Information Systems ( IF 3.7 ) Pub Date : 2021-07-29 , DOI: 10.1016/j.is.2021.101865 Yuxin Liu 1 , Li Wang 2 , Tengfei Shi 2 , Jinyan Li 3
Spam reviews misguide decision makings of consumers and may seriously affect fair trading in the online markets. Existing methods for detecting spam reviews mainly focus on feature designs from linguistic and psychological clues, but they hardly reveal the potential semantics. Recent research works apply deep learning to capture semantics features, while these models fail to extract multi-granularity information of the text structures nor consider the mutual influence among the sentences. We propose a hierarchical attention network in which distinct attentions are purposely used at the two layers to capture important, comprehensive, and multi-granularity semantic information. At the first layer, we especially use an N-gram CNN to extract the multi-granularity semantics of the sentences. We then use a combination of convolution structure and Bi-LSTM to extract important and comprehensive semantics in a document at the second layer.
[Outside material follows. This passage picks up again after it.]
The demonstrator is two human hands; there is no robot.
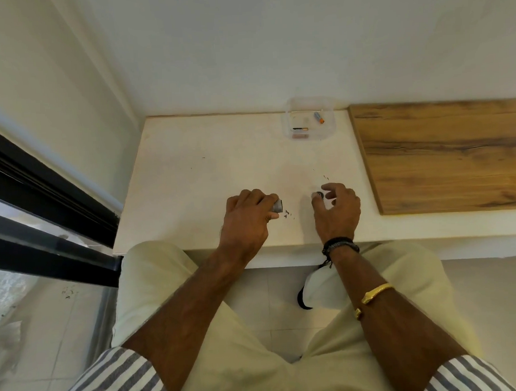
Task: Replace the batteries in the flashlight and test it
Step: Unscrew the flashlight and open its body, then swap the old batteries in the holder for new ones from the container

Extensive experiments on public datasets demonstrate that our model has superior detection performance over the state-of-the-art baselines, improving score in the mixed-domain to 89.3% (with 4.8 points absolute improvement), score in the Doctor domain to 92.8% (with 9.9 points absolute improvement), score in the Hotel domain to 86.1% (with 2.4 points absolute improvement) and score in the cross-domain to 84.7% (with 10.4 points absolute improvement).
中文翻译:
通过带有 N-gram CNN 和 Bi-LSTM 的分层注意架构检测垃圾评论
垃圾邮件审查误导消费者的决策,并可能严重影响在线市场的公平交易。现有的垃圾评论检测方法主要集中在语言和心理线索的特征设计,但几乎没有揭示潜在的语义。最近的研究工作应用深度学习来捕捉语义特征,而这些模型未能提取文本结构的多粒度信息,也没有考虑句子之间的相互影响。我们提出了一个分层注意力网络,其中在两层特意使用不同的注意力来捕获重要、全面和多粒度的语义信息。在第一层,我们特别使用了一个 N-gram CNN 来提取句子的多粒度语义。然后我们使用卷积结构和 Bi-LSTM 的组合在第二层提取文档中重要且全面的语义。对公共数据集的大量实验表明,我们的模型在最先进的基线上具有卓越的检测性能,提高了 混合域得分达到 89.3%(绝对提升 4.8 分), 在医生领域的得分达到 92.8%(绝对提升 9.9 分), 酒店领域的得分达到 86.1%(绝对提升 2.4 分)和 跨域得分达到 84.7%(绝对提升 10.4 分)。